COLUMNS: Ranch and farmland ownership: does it matter?

I just returned from the Annual National Farmers Union (NFU) national convention where I was a panelist.

I just returned from the Annual National Farmers Union (NFU) national convention where I was a panelist, addressing the regulation of meat processing in B.C.

The invitation came to me as a producer of meat products. We used to be in the business of selling local, government Inspected, beef into the local and Vancouver market.

For beef, we are in the Vancouver ‘foodshed.’

Commercial operators — those trying to make a living from their ranch — can easily have a surplus to local demand and need to go to a bigger “local” market.

Others need to export from their region because they produce a surplus to the region’s needs and thus their product goes into the global food system.

Two hundred kilometers is a long way to truck live animals in small numbers to get them slaughtered and cut and wrapped. Too far is not very far when it comes to stressing animals by trucking them.

Any source of stress: lack of food, water, noise and transport, mixing with strange animals from other herds can all contribute to the meat being less than great.

So local processing is superior to distant processing.

While at the convention, I picked up a publication “Losing Our Grip 2015 update: how corporate farmland buy-up, rising farm debt, and agribusiness financing of inputs threatens family farms.”

It was published by the NFU in March 2015.

The NFU is one of the few organizations in Canada dedicated to the success of the family farm and which supports Food Sovereignty. Perhaps in a future article I will expand on food sovereignty and what it entails.

In this publication they point out that “since 2010 there have been significant changes to Canada’s agriculture-related laws, policies and institutions.”

Among the changes cited are: Canada has adopted Plan Breeder’s Rights powers which will give corporations more control over seed, and a reduction of public plant breeding at our research institutes.

Trade Agreements such as CETA, TPP and FIPPA entrench these rights by clauses in the agreements which protect investors in seed breeding and stop nation states from regulating seed production in the public interest.

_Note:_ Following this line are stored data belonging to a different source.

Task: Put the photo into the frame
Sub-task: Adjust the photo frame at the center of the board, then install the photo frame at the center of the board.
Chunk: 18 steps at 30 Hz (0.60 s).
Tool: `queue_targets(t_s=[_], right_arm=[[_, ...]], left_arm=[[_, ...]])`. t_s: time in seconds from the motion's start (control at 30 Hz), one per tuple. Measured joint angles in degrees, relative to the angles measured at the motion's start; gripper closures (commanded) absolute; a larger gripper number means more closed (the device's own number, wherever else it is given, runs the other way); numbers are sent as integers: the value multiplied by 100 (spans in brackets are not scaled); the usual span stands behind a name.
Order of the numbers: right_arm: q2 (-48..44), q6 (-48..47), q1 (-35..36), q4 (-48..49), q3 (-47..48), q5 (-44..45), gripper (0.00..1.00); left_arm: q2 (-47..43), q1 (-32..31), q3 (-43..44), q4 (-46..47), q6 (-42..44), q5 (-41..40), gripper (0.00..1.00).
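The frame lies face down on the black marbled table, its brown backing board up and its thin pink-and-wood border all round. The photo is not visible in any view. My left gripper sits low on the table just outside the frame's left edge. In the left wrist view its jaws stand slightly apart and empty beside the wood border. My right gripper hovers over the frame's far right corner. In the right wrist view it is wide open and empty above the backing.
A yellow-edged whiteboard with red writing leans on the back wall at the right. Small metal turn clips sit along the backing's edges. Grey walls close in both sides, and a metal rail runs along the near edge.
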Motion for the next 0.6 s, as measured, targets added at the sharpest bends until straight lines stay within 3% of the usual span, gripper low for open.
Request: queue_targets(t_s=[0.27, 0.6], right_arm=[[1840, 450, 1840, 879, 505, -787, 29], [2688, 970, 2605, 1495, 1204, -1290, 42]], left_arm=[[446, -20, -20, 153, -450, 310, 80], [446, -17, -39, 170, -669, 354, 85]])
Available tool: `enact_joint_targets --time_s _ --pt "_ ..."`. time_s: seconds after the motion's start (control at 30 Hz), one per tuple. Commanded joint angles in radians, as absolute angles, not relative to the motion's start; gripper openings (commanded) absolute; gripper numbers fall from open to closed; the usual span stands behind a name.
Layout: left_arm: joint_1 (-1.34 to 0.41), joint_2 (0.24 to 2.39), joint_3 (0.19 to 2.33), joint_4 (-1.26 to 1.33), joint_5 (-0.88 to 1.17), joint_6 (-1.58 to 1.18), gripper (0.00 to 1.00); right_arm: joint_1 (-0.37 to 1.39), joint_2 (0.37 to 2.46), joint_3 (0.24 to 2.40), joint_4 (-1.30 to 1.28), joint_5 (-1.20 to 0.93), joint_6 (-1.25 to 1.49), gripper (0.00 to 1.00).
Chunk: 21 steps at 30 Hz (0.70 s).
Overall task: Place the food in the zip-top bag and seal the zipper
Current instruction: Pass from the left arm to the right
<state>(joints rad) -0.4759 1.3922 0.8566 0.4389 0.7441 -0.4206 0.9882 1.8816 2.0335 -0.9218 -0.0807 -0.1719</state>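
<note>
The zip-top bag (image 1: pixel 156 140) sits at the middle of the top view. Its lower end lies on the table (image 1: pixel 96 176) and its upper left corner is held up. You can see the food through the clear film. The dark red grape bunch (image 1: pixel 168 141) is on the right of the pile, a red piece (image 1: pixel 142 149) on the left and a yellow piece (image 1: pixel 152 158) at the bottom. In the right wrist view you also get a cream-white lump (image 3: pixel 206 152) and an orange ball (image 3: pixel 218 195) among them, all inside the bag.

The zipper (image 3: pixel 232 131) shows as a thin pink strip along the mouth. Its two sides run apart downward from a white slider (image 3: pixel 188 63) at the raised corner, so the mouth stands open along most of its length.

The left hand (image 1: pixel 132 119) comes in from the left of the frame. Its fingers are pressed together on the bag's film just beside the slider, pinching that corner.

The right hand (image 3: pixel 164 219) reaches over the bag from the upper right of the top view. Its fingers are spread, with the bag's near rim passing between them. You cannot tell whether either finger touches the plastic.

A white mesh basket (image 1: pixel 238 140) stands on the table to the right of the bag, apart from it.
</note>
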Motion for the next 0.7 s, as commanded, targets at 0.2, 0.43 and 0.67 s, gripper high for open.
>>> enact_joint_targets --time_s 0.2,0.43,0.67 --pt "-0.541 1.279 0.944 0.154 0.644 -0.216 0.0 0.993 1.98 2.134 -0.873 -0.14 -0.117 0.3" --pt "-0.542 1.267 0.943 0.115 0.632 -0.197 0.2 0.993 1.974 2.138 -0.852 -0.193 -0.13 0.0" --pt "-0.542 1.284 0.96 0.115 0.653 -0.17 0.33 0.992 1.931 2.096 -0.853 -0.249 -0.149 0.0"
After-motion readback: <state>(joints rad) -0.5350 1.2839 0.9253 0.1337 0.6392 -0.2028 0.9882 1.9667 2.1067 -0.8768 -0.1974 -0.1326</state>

In the land side, sovereign wealth funds which are state owned funds have increased their ownership of land worldwide from $4 trillion in assets in 2010 to $7 trillion in 2015. These are big numbers!

Between the years 2006 and 2011, Canada’s farmland has decreased by seven million acres ( four per cent).

In B.C. we have seen significant reduction of Class one (the best) especially in the Peace River with the approval of the “Site C” dam.

There are other threats by Limited Partnership Funds which speculate in farmland value increases, the profits of which doesn’t go to the selling farmer but the fund investors.

All of these phenomena work against the family farm and ranch.

We are, as a result, more food insecure and losing our sovereignty (ownership and control)over our own food here in Canada.

David Zirnhelt is a member of the Cariboo Cattlemen’s Association and chair of the advisory committee for the Applied Sustainable Ranching program which started at Thompson Rivers University in Williams Lake this January.